> _TASK REQUIREMENTS_: Begin at the line containing "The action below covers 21" in the data below and go on through the line containing "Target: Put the", repeating each line exactly; include both ends and no other line.

(Items listed in a dataset)

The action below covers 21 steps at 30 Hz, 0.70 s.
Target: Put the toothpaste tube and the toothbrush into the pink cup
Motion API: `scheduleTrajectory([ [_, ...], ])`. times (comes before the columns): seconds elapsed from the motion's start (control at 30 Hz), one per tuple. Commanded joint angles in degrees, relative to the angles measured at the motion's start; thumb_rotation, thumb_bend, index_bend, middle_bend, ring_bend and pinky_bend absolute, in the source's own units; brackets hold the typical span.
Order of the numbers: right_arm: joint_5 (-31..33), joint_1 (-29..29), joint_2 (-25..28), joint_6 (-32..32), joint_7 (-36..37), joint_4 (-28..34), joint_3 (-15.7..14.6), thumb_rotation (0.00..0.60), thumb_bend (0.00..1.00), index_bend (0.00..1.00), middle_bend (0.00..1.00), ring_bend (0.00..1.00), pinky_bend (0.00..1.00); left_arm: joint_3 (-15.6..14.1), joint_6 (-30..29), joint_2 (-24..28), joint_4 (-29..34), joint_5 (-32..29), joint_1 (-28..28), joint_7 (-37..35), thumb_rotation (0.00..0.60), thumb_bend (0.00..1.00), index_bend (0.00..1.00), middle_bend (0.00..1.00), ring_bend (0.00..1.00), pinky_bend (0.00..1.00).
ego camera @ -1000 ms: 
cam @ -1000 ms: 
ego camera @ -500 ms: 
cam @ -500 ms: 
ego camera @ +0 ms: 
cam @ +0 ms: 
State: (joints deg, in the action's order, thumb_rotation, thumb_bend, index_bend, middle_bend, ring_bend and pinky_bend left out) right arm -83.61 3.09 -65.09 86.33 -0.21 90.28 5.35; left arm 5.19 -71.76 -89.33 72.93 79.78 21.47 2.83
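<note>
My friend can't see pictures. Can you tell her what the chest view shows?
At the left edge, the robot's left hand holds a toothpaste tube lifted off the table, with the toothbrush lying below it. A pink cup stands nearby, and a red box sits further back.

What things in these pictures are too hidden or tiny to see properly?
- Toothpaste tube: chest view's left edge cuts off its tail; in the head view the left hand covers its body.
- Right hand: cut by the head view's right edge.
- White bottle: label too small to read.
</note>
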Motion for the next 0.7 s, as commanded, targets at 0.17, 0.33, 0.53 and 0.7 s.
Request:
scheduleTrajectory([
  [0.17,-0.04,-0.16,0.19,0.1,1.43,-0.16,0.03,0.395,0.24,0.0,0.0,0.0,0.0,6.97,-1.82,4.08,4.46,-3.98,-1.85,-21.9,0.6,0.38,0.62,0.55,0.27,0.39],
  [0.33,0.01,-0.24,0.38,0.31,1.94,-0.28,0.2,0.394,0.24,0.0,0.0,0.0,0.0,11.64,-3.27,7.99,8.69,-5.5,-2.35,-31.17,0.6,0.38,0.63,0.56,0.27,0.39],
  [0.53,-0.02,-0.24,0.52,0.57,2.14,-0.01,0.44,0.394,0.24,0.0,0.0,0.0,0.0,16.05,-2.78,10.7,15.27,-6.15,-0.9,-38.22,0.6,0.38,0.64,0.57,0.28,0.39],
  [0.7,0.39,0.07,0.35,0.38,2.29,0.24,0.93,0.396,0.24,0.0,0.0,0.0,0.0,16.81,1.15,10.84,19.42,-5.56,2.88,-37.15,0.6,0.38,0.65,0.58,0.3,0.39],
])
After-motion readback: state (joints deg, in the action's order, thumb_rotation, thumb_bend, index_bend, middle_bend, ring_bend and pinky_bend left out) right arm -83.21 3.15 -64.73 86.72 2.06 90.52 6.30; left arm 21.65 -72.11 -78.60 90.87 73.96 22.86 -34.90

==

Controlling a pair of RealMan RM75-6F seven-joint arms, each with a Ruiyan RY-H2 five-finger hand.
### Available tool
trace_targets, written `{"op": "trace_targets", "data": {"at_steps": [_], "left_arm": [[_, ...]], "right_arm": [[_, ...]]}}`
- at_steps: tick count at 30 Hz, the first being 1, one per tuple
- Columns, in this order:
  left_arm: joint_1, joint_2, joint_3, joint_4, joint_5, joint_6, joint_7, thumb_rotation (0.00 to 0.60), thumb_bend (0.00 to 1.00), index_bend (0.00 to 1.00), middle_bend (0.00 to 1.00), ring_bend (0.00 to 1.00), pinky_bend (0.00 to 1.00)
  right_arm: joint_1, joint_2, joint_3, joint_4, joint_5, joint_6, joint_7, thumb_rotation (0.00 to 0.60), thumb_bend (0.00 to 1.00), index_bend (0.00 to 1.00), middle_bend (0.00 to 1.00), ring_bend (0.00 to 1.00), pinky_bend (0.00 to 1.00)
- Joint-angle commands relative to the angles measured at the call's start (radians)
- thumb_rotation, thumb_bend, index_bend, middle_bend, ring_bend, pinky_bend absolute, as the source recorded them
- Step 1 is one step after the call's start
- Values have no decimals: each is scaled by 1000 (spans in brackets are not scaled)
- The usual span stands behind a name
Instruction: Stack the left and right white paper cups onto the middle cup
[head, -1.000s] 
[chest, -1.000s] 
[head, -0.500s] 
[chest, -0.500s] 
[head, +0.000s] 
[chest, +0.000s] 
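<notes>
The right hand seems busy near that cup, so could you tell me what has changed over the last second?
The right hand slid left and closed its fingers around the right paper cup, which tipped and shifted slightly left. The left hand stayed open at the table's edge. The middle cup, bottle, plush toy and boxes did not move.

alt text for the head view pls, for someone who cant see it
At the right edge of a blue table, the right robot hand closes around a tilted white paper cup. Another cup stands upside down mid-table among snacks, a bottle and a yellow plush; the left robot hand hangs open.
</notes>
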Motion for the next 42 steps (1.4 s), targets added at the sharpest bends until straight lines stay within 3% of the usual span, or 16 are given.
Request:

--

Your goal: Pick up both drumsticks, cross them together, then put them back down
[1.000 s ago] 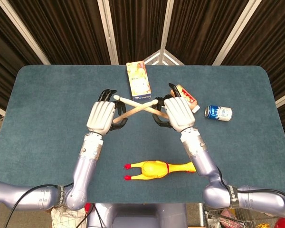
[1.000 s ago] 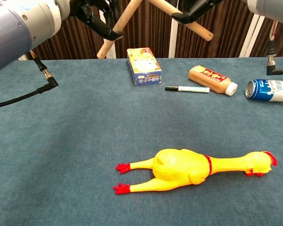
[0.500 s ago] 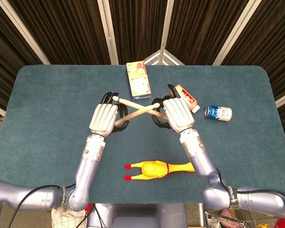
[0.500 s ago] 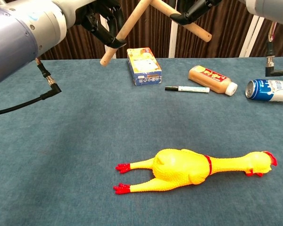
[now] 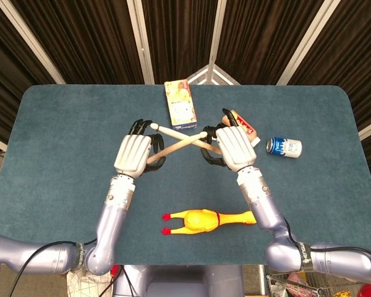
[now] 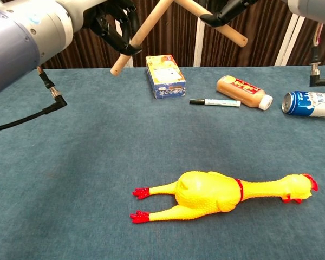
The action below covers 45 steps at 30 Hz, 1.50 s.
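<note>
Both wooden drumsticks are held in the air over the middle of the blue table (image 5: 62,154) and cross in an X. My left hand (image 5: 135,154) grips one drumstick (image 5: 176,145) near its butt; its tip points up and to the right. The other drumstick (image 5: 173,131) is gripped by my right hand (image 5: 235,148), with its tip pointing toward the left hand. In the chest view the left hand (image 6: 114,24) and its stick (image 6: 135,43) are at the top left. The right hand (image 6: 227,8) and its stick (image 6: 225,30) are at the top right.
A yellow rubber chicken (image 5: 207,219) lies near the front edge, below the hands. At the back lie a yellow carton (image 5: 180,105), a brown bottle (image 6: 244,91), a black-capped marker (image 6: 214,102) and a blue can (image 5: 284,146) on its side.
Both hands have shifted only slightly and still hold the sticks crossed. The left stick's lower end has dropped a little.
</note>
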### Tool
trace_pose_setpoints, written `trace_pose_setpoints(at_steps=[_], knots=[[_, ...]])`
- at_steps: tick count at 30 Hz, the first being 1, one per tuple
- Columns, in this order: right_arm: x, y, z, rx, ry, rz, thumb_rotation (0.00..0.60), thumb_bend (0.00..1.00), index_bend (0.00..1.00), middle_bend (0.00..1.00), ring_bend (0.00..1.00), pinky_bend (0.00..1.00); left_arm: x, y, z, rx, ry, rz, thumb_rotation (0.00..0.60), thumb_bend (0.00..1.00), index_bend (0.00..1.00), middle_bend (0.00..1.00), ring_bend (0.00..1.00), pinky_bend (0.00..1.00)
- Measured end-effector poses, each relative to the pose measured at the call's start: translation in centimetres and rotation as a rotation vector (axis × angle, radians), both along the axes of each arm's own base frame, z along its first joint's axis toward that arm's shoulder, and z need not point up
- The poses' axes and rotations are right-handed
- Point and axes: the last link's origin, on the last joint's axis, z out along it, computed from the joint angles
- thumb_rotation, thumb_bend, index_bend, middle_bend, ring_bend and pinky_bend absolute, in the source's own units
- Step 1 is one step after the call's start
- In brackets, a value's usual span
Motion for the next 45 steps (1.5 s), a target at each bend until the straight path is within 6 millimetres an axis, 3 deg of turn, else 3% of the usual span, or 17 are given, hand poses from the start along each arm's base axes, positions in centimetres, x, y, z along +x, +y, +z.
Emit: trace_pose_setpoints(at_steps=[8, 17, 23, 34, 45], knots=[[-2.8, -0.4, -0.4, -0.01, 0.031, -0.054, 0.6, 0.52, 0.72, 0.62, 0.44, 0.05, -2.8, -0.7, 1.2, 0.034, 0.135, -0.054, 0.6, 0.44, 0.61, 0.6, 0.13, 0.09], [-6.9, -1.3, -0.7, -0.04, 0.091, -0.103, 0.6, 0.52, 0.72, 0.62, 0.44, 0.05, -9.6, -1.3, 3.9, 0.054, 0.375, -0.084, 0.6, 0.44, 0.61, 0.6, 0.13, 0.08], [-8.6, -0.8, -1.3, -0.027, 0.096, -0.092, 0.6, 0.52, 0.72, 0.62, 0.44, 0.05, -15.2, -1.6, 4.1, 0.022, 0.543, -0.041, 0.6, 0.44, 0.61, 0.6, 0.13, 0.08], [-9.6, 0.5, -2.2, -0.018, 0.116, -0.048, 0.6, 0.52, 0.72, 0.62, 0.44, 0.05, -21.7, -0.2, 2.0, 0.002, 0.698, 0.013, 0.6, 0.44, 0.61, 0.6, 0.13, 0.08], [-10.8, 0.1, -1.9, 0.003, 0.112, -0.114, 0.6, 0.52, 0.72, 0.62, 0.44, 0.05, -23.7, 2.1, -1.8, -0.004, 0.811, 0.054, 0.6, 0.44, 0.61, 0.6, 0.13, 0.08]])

> _TASK RESPONSE_:
The action below covers 21 steps at 30 Hz, 0.70 s.
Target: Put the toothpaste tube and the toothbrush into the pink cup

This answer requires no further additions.